Bitcoin’s long-standing tradition of ending halving cycles with gains has come to a surprising halt, sparking discussions across the crypto community. As 2025 closed in the red, it marked the first break in 14 years from Bitcoin’s historical cycle patterns. Experts believe this disruption is likely a combination of evolving market dynamics and shifting macroeconomic factors. Let’s delve into the details of this unprecedented event and what it could mean for Bitcoin’s future.

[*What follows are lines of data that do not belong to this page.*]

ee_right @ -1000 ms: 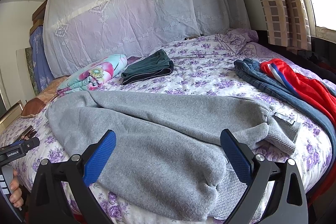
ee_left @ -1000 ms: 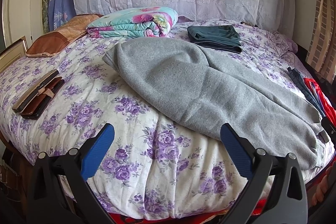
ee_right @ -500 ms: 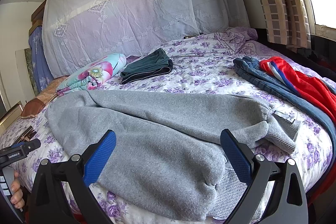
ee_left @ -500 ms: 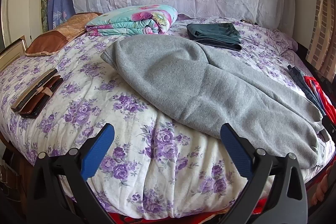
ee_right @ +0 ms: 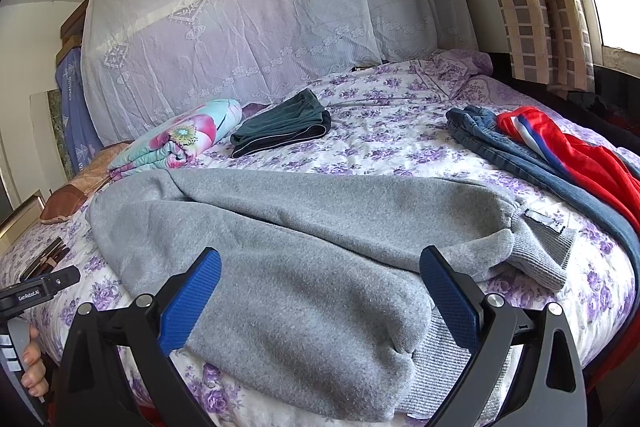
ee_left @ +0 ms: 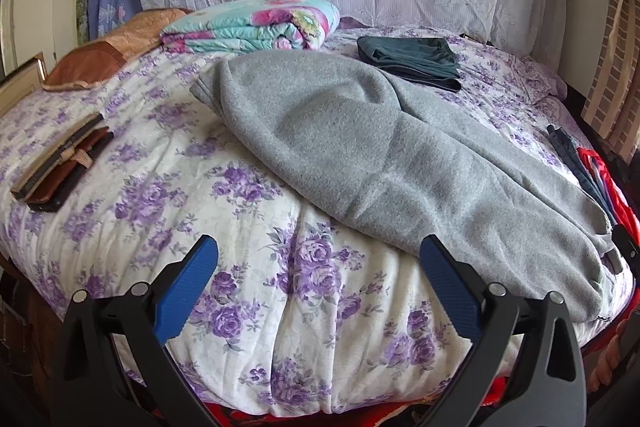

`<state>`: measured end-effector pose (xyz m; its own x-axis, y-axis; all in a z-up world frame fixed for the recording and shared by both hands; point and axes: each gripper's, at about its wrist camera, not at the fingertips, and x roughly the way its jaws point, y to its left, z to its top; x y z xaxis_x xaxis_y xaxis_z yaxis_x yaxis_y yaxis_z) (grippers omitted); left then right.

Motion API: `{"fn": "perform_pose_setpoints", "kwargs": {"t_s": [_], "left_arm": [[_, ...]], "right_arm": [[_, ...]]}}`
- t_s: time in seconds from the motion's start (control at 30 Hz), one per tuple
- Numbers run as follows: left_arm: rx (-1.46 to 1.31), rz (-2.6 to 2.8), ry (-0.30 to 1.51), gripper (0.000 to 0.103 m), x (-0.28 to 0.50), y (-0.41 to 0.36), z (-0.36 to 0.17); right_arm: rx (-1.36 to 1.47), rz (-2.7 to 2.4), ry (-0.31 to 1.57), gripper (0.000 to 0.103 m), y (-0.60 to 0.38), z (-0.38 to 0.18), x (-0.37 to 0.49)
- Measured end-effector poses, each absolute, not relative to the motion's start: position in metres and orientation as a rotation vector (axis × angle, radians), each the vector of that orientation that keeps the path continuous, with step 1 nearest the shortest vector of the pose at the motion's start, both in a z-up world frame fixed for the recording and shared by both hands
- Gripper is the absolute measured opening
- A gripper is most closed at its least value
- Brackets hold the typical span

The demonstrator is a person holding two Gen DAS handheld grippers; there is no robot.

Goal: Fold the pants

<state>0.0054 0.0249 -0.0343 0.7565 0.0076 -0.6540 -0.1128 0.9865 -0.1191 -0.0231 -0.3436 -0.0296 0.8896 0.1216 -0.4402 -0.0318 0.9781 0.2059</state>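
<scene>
We hold our left gripper (ee_left: 318, 269) level above the near edge of the floral quilt (ee_left: 168, 195), fingers spread wide and empty. Our right gripper (ee_right: 320, 281) hovers just over the cuff end of the grey pants (ee_right: 288, 267), fingers equally wide, gripping nothing. The pants lie lengthwise across the bed.

Each tool (ee_left: 318, 269) (ee_right: 320, 275) has black arms, ribbed blue pads, silver screws
</scene>
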Motion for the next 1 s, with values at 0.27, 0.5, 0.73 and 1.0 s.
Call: {"fn": "perform_pose_setpoints", "kwargs": {"t_s": [0.27,0.5,0.73,1.0], "left_arm": [[-0.399,0.015,0.840,0.098,0.048,0.079,-0.070],[-0.438,-0.065,0.810,0.098,0.088,0.090,-0.065],[-0.573,-0.217,0.820,0.098,0.153,0.117,-0.072],[-0.784,-0.218,0.778,0.094,0.200,0.166,-0.082]], "right_arm": [[0.288,-0.028,0.458,0.100,-0.397,-0.031,-0.013],[0.562,-0.078,0.476,0.100,-0.464,-0.057,-0.020],[0.679,0.161,0.621,0.100,-0.447,-0.063,-0.020],[0.847,0.238,0.748,0.100,-0.454,-0.071,-0.054]]}}
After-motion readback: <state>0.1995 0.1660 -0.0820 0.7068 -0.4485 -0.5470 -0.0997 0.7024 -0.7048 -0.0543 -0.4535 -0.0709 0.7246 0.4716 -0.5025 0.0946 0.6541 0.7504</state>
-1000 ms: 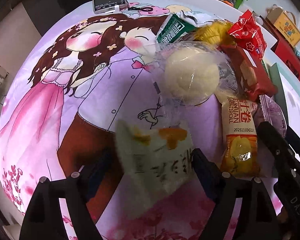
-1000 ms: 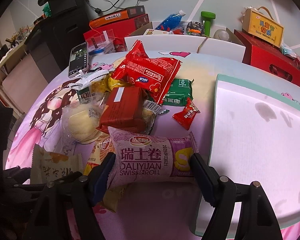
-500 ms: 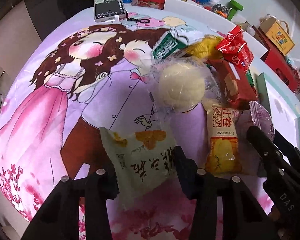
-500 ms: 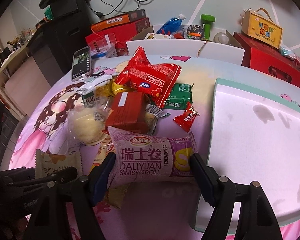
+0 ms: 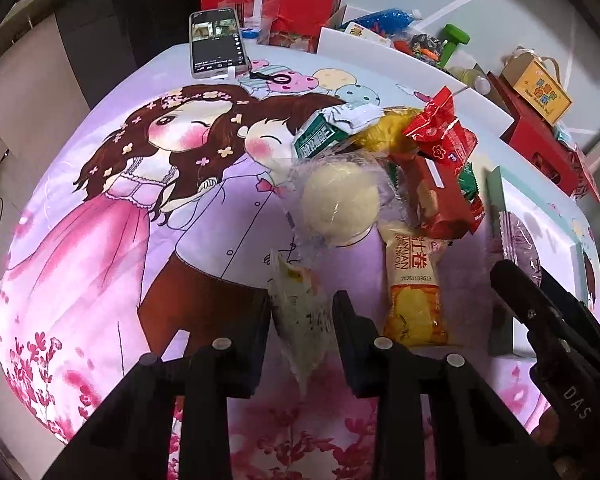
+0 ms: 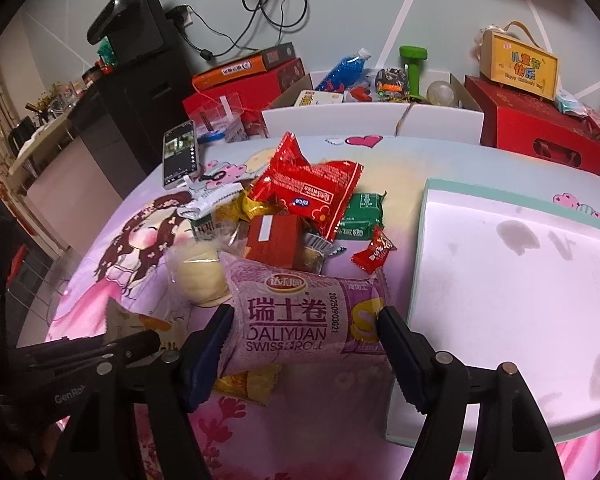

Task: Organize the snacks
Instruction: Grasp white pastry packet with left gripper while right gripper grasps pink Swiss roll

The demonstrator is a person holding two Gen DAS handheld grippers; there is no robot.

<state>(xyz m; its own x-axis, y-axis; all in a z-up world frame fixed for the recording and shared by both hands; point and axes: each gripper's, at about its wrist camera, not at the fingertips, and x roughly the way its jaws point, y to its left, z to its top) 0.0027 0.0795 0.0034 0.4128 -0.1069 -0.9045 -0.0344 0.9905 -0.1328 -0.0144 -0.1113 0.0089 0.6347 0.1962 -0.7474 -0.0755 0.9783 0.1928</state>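
While pile (image 6: 300, 216) waits, left gripper (image 5: 302, 316) closing, now pinching pale packet (image 5: 300, 312), lifted edge-on; right gripper (image 6: 304, 328) closing on purple roll (image 6: 300, 312), raised; tray (image 6: 512, 280) likely next.

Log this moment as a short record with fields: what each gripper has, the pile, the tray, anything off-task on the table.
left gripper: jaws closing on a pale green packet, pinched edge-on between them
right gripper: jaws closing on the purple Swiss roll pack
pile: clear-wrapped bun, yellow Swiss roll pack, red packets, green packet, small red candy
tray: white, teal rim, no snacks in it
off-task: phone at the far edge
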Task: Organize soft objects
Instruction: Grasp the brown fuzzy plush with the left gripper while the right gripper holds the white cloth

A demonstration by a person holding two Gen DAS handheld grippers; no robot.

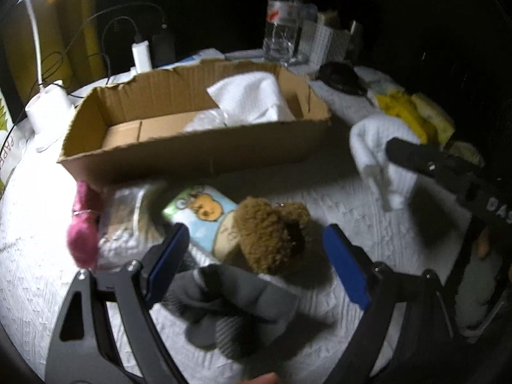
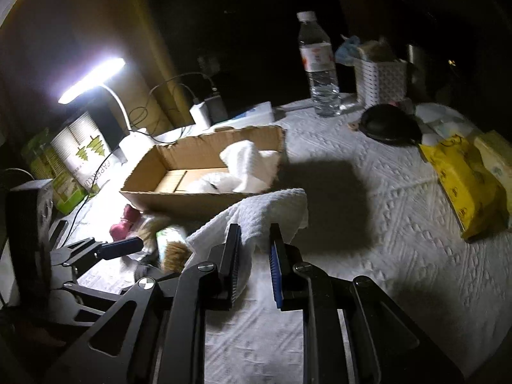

Bitcoin Drops Below $90,000 After Breaking 50-Week Support
Entering 2026, Bitcoin opened below the $90,000 threshold, a level it failed to reclaim during the preceding months. At present, the digital asset is trading near $88,872—a clear indicator of persistent bearish pressure. Analysts from Bitcoinsensus highlight that the 50-week simple moving average (50WSMA), which historically served as strong support, is now being tested as resistance at $101,614.
The latest weekly candle closed below this key level, suggesting a significant shift in Bitcoin’s price trends. Historically, Bitcoin has experienced multiple rebounds upon touching the 50WSMA, but the current price behavior indicates a break in this trend, leaving market observers projecting further weakness ahead.
The End of a 14-Year Halving Cycle Tradition
Historically, Bitcoin’s halving years have offered investors consistent gains, with a clear four-year cycle dictating bullish momentum. However, 2025 stood out as the first-ever post-halving year to close with losses, following an otherwise strong 2024. This break in the pattern has caught many by surprise, as halving cycles were previously considered a reliable framework to anticipate Bitcoin’s tendencies.
Reports from Blockonomi reveal that the consistent gains seen in previous halving cycles have been disrupted due to various institutional and macroeconomic influences. Analysts argue that institutional hesitation, coupled with changing global monetary dynamics, has altered investors’ expectations, possibly leading to long-term implications for the market.
What’s Next for Bitcoin?
As Bitcoin hovers around the sub-$90K range, both bulls and bears are watching key technical indicators to gauge where the market may head next. The movement below the pivotal $101,600 resistance zone implies further declines unless buying momentum returns. Many experts speculate that a retest of the $50,000–$60,000 range could come into play should the bearish momentum persist.
For those looking to prepare for potential price volatility, trading tools such as the Ledger Nano X, a highly secure crypto wallet, can safeguard your digital assets. You can purchase it from Ledger’s official store and ensure your funds remain safe during market fluctuations.
Final Thoughts
2025 has undeniably been a pivotal moment for Bitcoin’s price trend, ending its 14-year halving cycle streak and raising new questions about future market behavior. While this evolution challenges traditional forecasting methods, it also highlights the importance of adapting to the ever-changing crypto market.
Whether you’re an investor or an enthusiast, staying informed and equipped with the right tools for navigating financial uncertainties will ensure that you’re ready for whatever lies ahead.